**Data extract**
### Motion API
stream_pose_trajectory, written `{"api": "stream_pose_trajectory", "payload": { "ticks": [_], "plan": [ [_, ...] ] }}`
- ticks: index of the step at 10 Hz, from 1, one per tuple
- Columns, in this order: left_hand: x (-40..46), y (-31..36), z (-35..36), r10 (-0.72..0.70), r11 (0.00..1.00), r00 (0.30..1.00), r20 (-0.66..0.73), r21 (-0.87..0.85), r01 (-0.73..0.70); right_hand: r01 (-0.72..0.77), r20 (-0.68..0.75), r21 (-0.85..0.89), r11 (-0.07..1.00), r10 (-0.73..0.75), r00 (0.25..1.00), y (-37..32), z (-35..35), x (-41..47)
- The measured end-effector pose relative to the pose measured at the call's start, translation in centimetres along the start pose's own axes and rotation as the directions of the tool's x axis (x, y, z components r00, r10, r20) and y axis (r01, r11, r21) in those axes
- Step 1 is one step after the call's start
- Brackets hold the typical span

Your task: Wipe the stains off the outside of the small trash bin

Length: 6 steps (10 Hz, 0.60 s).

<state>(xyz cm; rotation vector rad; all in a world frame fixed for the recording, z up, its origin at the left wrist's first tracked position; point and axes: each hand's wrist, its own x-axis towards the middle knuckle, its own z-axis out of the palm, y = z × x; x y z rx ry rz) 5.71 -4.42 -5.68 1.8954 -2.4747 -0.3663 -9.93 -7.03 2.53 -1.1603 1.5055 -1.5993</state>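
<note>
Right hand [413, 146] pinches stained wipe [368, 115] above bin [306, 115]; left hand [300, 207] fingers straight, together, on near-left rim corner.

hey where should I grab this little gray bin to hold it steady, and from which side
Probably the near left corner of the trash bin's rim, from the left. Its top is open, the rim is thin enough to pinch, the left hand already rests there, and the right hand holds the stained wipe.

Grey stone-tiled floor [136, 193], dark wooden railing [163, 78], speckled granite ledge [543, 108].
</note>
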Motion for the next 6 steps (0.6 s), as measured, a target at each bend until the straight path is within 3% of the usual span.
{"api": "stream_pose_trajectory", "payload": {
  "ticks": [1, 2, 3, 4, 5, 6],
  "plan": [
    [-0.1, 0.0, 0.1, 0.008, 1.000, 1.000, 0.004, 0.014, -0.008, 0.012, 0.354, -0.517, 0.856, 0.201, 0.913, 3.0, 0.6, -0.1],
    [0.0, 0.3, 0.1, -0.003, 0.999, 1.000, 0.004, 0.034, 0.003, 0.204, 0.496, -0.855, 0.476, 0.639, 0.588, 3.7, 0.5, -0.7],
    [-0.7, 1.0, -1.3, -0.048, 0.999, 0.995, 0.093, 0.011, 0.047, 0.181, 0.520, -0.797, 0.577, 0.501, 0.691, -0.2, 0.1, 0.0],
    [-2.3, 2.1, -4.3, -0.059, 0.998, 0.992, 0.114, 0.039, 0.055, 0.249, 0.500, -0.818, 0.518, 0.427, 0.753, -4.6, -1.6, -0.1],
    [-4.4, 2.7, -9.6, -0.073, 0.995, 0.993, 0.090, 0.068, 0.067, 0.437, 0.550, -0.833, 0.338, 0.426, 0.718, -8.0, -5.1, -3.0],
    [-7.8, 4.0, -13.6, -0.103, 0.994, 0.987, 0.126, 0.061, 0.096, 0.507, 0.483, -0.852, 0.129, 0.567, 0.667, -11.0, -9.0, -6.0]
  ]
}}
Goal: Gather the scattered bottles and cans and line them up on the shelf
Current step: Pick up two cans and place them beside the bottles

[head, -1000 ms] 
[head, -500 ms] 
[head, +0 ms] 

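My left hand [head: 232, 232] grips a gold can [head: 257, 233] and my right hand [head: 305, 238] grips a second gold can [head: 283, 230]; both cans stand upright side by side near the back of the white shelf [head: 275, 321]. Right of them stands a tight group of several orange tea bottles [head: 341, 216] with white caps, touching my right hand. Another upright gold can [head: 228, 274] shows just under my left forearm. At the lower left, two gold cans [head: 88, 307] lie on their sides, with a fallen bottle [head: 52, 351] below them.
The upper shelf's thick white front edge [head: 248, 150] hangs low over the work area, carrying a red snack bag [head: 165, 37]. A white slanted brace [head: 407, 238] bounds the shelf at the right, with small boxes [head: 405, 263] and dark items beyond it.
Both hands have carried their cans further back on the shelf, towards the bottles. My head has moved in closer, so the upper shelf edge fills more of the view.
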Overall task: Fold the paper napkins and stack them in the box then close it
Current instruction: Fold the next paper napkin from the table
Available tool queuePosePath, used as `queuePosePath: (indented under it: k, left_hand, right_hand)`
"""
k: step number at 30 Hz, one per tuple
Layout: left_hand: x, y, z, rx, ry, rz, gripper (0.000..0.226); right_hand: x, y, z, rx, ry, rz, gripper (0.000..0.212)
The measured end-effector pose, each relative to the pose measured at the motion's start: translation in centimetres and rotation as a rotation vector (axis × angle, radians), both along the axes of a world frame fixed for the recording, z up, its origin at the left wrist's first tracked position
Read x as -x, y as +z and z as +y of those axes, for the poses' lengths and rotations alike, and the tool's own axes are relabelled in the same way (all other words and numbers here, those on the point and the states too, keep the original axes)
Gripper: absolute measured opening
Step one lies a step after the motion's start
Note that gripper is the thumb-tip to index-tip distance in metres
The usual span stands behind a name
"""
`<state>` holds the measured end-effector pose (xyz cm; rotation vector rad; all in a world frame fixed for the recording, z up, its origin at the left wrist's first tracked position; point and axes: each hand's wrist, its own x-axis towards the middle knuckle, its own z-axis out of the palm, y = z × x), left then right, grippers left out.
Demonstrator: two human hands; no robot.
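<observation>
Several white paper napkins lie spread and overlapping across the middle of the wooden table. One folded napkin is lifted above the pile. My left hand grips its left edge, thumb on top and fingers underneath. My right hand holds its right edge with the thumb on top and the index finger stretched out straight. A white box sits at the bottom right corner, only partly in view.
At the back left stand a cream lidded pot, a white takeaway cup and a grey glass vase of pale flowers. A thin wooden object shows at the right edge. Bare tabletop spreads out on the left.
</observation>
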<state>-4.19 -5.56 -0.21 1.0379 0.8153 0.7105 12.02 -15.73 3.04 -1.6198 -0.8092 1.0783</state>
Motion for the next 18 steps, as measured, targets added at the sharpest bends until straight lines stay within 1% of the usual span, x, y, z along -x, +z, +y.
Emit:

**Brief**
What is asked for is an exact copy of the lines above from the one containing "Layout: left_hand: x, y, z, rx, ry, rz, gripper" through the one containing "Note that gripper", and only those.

**Reply**
Layout: left_hand: x, y, z, rx, ry, rz, gripper (0.000..0.226); right_hand: x, y, z, rx, ry, rz, gripper (0.000..0.212)
The measured end-effector pose, each relative to the pose measured at the motion's start: translation in centimetres and rotation as a rotation vector (axis × angle, radians), both along the axes of a world frame fixed for the recording, z up, its origin at the left wrist's first tracked position
Read x as -x, y as +z and z as +y of those axes, for the poses' lengths and rotations alike, and the tool's own axes are relabelled in the same way (all other words and numbers here, those on the point and the states too, keep the original axes)
Gripper: absolute measured opening
Step one lies a step after the motion's start
Note that gripper is the thumb-tip to index-tip distance in metres

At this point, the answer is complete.